As a native Dane it has been a rude awakening living in London and realising that an overwhelming majority of taxis do not accept cards. Most other European countries have long since implemented electronic payment systems in taxis on a national level. In Denmark, card swipe machines were replaced for chip and PIN devices last year, after the cabs had enjoyed card payments for more than two decades. According to representatives of the Danish and German taxi industry, the ability to pay by card heightens security for the cab driver in that payment is guaranteed. It has also given the industry a much-needed boost, in that more people are taking longer journeys in taxis, since they can rely on the security and ease of paying by card.

Somehow, this development has eluded London's taxis. Here it's common practice for cabs to drive past an ATM if a customer is without cash, making the trip more expensive for the customer. Not to mention, that the cab emanates even more CO2 when it is kept at a standstill for several minutes while the transaction is being made.
But never mind the environment (note the sarcasm). In an automobile and diesel heavy industry, this is not the argument that will win over the taxi industry. Like one card-accepting cabdriver said to me this weekend: "We have some dinosaurs in this industry. I don't get why they can't understand that this would be better for all of us?! We would get longer trips, more customers and we'd be far more sure of getting paid."

Lately, apps like Hailo and GetTaxi have been developed to make electronic payments possible in taxis via tablet or smart-phone. I have personally used both apps regularly, refusing to partake in the cash-chaos. And they’re effective. With a little click you can easily order a nearby cab within seconds and once you’ve put in your details the payment is made securely via your credit or debit card at the end of your journey. In my opinion, it’s pretty brilliant to make the stress of getting home after hours in London, a lot easier. But even these systems have some serious issues for customers and taxis alike.

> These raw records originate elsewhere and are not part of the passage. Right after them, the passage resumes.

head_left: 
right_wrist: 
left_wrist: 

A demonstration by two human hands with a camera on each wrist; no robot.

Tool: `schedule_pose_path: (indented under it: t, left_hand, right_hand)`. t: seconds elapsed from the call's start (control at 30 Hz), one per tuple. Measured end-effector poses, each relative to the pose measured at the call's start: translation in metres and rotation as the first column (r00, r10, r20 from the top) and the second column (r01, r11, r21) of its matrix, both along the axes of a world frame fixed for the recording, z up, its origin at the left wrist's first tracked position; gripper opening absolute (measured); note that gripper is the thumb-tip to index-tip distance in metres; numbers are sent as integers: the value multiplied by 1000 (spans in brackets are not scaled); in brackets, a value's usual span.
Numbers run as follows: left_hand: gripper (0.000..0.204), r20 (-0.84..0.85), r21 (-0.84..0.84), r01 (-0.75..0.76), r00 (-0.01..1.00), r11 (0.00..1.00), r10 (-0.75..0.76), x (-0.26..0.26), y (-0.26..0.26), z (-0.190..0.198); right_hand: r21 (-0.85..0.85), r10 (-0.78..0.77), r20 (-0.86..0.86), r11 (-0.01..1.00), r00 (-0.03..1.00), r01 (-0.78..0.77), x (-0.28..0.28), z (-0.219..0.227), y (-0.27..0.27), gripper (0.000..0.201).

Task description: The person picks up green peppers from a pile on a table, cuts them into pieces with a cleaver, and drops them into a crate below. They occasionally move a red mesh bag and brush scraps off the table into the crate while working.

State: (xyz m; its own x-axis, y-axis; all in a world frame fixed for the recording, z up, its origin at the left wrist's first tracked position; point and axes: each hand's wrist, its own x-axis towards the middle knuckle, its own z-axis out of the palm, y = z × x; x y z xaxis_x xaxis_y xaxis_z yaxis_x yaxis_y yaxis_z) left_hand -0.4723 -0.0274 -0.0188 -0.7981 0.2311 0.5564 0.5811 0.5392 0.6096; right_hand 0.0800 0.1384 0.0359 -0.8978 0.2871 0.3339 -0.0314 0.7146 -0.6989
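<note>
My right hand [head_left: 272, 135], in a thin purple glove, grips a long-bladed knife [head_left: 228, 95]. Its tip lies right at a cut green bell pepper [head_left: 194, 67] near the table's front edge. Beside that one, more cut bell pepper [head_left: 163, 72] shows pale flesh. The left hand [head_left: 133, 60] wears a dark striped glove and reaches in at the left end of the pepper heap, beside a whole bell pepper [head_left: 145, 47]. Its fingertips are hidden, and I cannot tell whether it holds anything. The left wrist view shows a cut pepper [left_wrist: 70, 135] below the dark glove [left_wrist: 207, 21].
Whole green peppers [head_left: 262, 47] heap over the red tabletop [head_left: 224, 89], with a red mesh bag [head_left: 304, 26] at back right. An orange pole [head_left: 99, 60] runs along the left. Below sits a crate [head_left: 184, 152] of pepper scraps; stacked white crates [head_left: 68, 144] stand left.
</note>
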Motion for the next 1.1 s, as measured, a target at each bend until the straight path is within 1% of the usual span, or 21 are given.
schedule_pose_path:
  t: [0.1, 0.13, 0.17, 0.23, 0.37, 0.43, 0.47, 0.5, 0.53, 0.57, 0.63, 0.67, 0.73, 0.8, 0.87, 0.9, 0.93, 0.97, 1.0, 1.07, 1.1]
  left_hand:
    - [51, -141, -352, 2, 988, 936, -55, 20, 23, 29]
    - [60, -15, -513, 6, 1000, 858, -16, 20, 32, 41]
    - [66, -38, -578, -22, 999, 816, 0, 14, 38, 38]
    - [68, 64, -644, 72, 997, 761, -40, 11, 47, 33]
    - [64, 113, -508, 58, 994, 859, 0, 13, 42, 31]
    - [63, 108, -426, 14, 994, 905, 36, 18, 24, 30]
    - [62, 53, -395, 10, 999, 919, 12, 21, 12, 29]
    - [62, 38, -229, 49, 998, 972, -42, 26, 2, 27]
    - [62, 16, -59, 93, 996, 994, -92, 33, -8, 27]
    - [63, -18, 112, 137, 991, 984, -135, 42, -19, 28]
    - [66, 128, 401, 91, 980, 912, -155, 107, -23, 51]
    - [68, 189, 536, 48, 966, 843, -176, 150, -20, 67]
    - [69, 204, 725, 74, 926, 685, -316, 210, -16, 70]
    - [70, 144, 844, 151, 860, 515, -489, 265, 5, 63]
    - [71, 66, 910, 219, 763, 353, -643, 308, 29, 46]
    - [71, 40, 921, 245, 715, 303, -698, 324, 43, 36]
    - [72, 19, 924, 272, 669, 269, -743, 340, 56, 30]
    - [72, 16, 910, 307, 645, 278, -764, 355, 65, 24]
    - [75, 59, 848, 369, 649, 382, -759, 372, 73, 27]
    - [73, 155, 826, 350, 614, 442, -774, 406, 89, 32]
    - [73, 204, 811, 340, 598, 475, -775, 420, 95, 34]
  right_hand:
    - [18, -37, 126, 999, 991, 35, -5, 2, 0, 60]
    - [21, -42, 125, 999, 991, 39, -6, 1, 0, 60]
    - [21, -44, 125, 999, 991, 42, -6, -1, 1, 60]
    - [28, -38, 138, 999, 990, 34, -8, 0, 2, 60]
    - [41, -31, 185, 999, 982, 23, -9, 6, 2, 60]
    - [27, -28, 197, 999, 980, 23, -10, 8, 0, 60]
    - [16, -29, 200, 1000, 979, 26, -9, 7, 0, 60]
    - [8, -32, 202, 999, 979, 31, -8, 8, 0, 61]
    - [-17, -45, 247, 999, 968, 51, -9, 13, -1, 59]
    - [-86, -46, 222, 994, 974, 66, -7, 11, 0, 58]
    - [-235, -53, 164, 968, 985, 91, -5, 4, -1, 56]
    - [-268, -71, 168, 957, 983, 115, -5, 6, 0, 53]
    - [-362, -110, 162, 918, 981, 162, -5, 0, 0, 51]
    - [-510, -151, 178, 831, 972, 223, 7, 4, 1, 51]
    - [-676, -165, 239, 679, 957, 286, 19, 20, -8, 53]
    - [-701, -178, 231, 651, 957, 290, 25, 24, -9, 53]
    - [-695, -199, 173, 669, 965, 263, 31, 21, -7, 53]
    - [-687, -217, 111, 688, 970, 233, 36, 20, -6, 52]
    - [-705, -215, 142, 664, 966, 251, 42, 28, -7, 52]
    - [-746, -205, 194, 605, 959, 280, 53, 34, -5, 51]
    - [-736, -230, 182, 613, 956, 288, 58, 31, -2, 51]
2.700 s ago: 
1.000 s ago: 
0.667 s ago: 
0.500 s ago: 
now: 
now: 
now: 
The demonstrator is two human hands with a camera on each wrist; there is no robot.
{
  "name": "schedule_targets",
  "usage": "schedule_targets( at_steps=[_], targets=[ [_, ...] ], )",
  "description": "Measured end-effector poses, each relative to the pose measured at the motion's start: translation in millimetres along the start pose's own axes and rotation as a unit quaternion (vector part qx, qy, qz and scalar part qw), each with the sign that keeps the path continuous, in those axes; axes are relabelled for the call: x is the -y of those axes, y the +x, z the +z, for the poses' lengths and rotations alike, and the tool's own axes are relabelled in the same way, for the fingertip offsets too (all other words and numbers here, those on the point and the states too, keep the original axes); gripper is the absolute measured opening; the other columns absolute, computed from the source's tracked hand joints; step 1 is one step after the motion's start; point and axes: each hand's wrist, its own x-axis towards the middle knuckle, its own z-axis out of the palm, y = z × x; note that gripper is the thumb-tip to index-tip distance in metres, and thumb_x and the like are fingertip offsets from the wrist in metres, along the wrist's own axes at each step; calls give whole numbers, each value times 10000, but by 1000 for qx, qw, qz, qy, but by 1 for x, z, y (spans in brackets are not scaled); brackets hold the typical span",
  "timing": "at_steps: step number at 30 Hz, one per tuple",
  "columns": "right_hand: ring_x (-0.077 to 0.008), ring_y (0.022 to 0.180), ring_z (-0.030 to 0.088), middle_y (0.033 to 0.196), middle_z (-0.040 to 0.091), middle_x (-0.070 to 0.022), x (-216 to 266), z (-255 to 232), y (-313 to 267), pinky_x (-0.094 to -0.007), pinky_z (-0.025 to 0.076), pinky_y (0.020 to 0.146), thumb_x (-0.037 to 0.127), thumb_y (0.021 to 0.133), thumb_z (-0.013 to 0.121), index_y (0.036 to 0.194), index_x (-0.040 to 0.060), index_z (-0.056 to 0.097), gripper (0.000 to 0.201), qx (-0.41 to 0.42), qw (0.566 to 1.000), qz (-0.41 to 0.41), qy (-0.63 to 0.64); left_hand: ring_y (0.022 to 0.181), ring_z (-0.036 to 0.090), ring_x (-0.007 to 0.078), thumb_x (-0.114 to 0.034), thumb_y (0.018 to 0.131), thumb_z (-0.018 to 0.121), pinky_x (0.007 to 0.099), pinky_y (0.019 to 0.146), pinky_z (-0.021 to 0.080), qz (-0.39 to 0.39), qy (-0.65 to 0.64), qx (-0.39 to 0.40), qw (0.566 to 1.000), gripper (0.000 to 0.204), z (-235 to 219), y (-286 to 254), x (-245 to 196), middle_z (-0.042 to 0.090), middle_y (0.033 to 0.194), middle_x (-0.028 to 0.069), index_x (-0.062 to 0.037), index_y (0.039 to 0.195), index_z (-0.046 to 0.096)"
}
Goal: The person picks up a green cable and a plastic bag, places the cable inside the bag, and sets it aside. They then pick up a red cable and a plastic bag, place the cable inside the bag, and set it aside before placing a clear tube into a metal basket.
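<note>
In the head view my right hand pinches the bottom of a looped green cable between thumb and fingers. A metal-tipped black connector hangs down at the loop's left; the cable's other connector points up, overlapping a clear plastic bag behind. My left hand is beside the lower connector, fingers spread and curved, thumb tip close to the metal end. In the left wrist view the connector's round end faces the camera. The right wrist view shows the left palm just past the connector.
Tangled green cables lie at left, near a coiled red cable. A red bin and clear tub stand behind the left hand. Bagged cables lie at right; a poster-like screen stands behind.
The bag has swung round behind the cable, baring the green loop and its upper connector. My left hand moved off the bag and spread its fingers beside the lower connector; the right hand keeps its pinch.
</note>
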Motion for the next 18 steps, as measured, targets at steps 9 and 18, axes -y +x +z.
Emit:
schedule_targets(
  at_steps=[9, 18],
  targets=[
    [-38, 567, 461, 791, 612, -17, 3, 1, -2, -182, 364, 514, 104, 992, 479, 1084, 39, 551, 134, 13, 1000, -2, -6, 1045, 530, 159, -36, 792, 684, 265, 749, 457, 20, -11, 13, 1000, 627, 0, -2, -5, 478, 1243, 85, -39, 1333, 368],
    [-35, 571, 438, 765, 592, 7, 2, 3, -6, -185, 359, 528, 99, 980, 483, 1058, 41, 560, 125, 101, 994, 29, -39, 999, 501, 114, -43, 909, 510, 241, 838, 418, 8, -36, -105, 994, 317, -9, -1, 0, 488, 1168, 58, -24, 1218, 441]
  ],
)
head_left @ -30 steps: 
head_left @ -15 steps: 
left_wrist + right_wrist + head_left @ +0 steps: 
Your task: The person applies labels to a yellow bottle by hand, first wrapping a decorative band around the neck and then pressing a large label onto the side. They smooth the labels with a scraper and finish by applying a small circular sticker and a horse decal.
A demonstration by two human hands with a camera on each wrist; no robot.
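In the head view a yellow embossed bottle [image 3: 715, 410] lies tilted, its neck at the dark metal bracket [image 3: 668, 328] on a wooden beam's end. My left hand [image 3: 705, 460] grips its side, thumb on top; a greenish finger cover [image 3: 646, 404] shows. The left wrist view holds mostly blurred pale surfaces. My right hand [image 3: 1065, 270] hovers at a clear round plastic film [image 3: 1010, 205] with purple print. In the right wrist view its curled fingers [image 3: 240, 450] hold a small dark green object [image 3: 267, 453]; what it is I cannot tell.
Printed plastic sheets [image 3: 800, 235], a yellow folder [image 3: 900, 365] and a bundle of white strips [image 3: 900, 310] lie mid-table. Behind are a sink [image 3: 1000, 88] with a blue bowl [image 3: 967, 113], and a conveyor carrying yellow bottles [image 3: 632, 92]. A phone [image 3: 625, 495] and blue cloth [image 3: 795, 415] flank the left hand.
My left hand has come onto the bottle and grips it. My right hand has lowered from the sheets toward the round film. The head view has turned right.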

One app-accepting cabdriver recently informed me that customers using Hailo need to watch out for the amounts deducted on their account. Because the app doesn’t entail end-of-journey approval of the final amount, some London cabdrivers have begun exploiting the app by driving on and debiting the customer for more than the journey itself. Now we aren’t talking about major amounts, but nevertheless, this is payment fraud. Another issue is that not every cab has signed up with these apps, making it sometimes impossible to get a free cab via the app. And in that case, you’re just back to square one.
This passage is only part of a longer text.